NUTRITION experts will often advise that breakfast is the most important meal of the day and for debt ridden Midland Red bus driver John Watkins it certainly was.
Not because he wanted to start his shift with boundless energy, but because he chose it to poison his wife.
In October 1985 52-years-old Watkins, who flashed his cash on motorbikes and cars, appeared before a jury at Worcester Crown Court charged with administering poison with intent to endanger life. His wife Margaret had noticed there was a strange taste to her early morning bowl of All-Bran and she was quite right. Her husband had laced it with weed killer.
Prosecuting counsel Mr Graham Cliff said the couple, who were the same age, married in the summer of 1982 but rows soon blew up after she found Watkins owed thousands of pounds to hire purchase companies over motorbikes and a car. When a bailiff called at their home in the Newton Farm area of Hereford to serve a writ Mrs Watkins became “very annoyed”.
She told her husband to sell his 500cc motorbike and buy a bicycle to get to work, but he refused. In fact he was indignant at the idea, shrugged it off and went and bought another motorbike. Action which his wife described as “disgraceful”.
Matters deteriorated even further when a phone call to the family home revealed Watkins had been married before. It was following this Margaret Watkins began noticing a peculiar taste to her breakfast cereal and grew increasingly weak and shaky. Then on a Sunday morning in September 1984, she took a spoonful of All-Bran and spat it out.
When one of her grown-up daughters by a previous marriage called the next day she found weed killer in a cupboard.
Mrs Watkins tasted the crystals and they matched the cereal taste. The remains of the breakfast were retrieved from a waste bin and taken to police. A forensic scientist told the jury the cereal was found to contain sodium chlorate.
Adrian Kemmenoe added: “It had more than a minute trace in it.” He explained that sodium chlorate acts as an oxidising agent and stops the blood carrying oxygen around the body. Urine tests on Mrs Watkins proved she had consumed chlorate.
However, Watkins said he had no idea how the poison got on his wife’s breakfast cereal. He bought it to control his neighbour’s dock leaves and although the atmosphere at home had turned sour he still loved his wife.
But prosecutor Cliff maintained: “The prosecution says Watkins put the weed killer on the cereal. He told police he loved his wife too much to do anything to her, but it’s more than a co-incidence that when there was a dispute, she found the bitter taste on her cereal.” It was alleged the All-Bran was poisoned four times.
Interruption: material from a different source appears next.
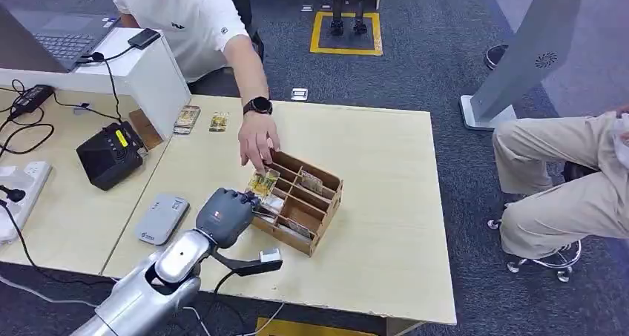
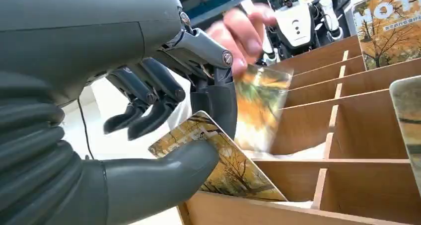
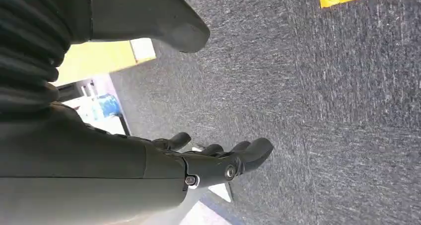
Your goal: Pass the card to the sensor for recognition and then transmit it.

An eight-woman, four-man jury took only 90 minutes to convict Watkins of administering poison with intent to cause injury. He was cleared of poisoning with intent to endanger life on the direction of the judge because a forensic test could not establish how much weed killer was in the breakfast bowl.
Watkins was remanded to appear later at Dudley Crown Court for sentencing, but that was not the end of the story. While on bail he had earlier fled the country after stealing video recorders and a caravan from a friend who worked alongside him at the bus depot in Hereford.
He travelled to Germany and was eventually discovered living in a town hear Hanover, where he was arrested by local police and sent back to the UK for trial.
At Dudley, Judge Michael Mott sentenced Watkins to a total of three years in prison, telling him: “I am quite satisfied that you intended to cause your wife considerably injury in the sense of feeling extremely ill. There is something very sinister and unpleasant in injuring someone in this way.”
Needless to say, the couple were soon divorced.